Home > Housing > The Outlook for Housing Inflation from Here, Oct 2020

The Outlook for Housing Inflation from Here, Oct 2020


In the last couple of CPI reports, two trends have started to become apparent. One is that inflation is broadening, in that more categories are seeing accelerating inflation. The second is that shelter, the largest and slowest-moving subcategory, has been decelerating.

Is there an inflationary process going on, then? Or are we in a disinflationary or even deflationary period? The answer to this question depends a little bit on what we think the inflation process is, and a little bit on figuring out what is really happening in housing.

I originally wrote this as one long piece, but decided rather to split it into two. So today I’m going to talk about why I think the shelter component of CPI is probably not about to enter into an inflation-dampening slide; on Monday or Tuesday I’ll discuss the inflation process itself and the broadening of inflation.

I have long said that if you’re going to predict core deflation, you’d better have a reason to expect deflation in housing. And if you’re going to predict accelerating core inflation, you’d better have a reason to expect acceleration in housing. Shelter is the 800-pound elephant in CPI; it moves slowly and ponderously and if it sits in one place, you’re not going to move the broad index very far. And the story for the better part of two decades in inflation is largely this: shelter inflation has been consistent and in the 2%-4% range; everything else in core has been fairly consistent but lower.[1]

The exception, of course, was in 2009-10, when the housing implosion dragged down rents in a short but deep dip. But if you’ll look at the following chart, which splits core into Shelter and ex-Shelter components, you’ll see that nothing else really looked like deflation was in the offing. Indeed, if you take out shelter, core inflation barely slowed in the aftermath of the Global Financial Crisis (Keynesians, take note).

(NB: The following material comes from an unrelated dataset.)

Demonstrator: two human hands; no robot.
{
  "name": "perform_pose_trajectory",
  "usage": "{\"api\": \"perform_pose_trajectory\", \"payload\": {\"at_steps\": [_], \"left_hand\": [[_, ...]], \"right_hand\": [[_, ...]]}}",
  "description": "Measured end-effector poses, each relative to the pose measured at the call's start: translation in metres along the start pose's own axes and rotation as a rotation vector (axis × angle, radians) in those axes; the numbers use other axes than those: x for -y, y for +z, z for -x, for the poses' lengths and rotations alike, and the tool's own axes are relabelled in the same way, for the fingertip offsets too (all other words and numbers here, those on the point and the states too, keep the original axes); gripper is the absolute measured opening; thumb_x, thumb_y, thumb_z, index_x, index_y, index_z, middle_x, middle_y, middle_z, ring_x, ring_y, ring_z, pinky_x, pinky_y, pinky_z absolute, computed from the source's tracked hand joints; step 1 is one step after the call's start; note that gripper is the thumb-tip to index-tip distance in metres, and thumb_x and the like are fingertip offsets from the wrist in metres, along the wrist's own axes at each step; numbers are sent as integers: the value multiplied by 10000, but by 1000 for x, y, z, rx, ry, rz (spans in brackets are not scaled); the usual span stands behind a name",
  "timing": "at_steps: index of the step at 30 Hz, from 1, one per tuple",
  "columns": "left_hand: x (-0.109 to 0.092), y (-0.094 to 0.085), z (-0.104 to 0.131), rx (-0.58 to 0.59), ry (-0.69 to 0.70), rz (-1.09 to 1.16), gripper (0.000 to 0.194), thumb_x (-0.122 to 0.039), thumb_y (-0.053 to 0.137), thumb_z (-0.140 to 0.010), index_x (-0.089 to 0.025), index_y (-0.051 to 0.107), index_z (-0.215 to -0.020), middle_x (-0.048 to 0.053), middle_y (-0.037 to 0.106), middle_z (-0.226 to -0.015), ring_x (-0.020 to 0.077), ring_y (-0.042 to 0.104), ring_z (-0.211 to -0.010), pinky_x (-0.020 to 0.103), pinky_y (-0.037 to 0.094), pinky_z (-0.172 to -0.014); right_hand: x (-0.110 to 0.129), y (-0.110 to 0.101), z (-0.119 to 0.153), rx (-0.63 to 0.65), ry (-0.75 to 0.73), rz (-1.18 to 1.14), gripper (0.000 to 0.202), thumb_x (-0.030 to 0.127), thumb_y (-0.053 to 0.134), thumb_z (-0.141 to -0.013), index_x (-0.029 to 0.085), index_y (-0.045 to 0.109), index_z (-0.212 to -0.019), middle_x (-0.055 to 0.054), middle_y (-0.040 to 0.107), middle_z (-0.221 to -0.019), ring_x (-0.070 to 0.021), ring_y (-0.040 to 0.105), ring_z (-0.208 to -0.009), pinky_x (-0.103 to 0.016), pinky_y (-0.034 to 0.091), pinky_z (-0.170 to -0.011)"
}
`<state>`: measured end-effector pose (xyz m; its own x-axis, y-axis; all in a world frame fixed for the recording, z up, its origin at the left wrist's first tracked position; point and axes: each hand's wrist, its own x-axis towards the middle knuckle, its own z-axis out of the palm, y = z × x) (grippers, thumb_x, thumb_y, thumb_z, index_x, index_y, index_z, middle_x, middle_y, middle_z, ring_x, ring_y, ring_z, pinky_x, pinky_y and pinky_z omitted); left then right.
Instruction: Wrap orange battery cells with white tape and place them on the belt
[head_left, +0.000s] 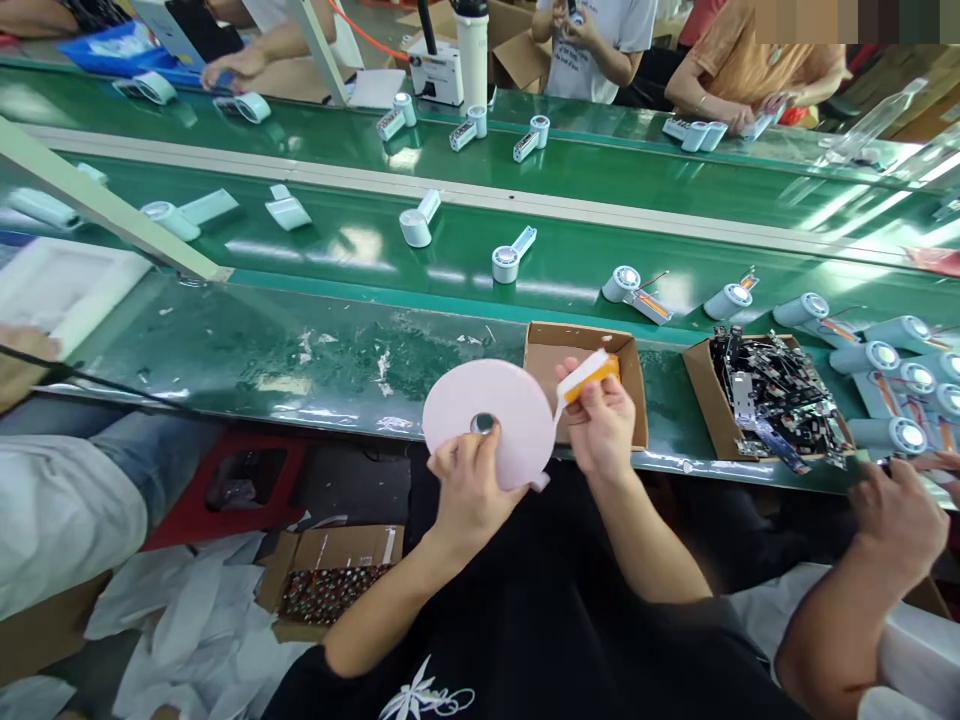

To get a real inflationary outcome, then, we’ll need two things. One of these is that shelter needs to not decline, but rather accelerate. And the other is that non-shelter inflation needs to pick up. None of this needs to happen tomorrow, but it needs to happen. So, when Keynesians see Shelter declining markedly, they become gleeful because it sure doesn’t look like the enormous deficit spending and explosive money growth is doing anything to cause inflation.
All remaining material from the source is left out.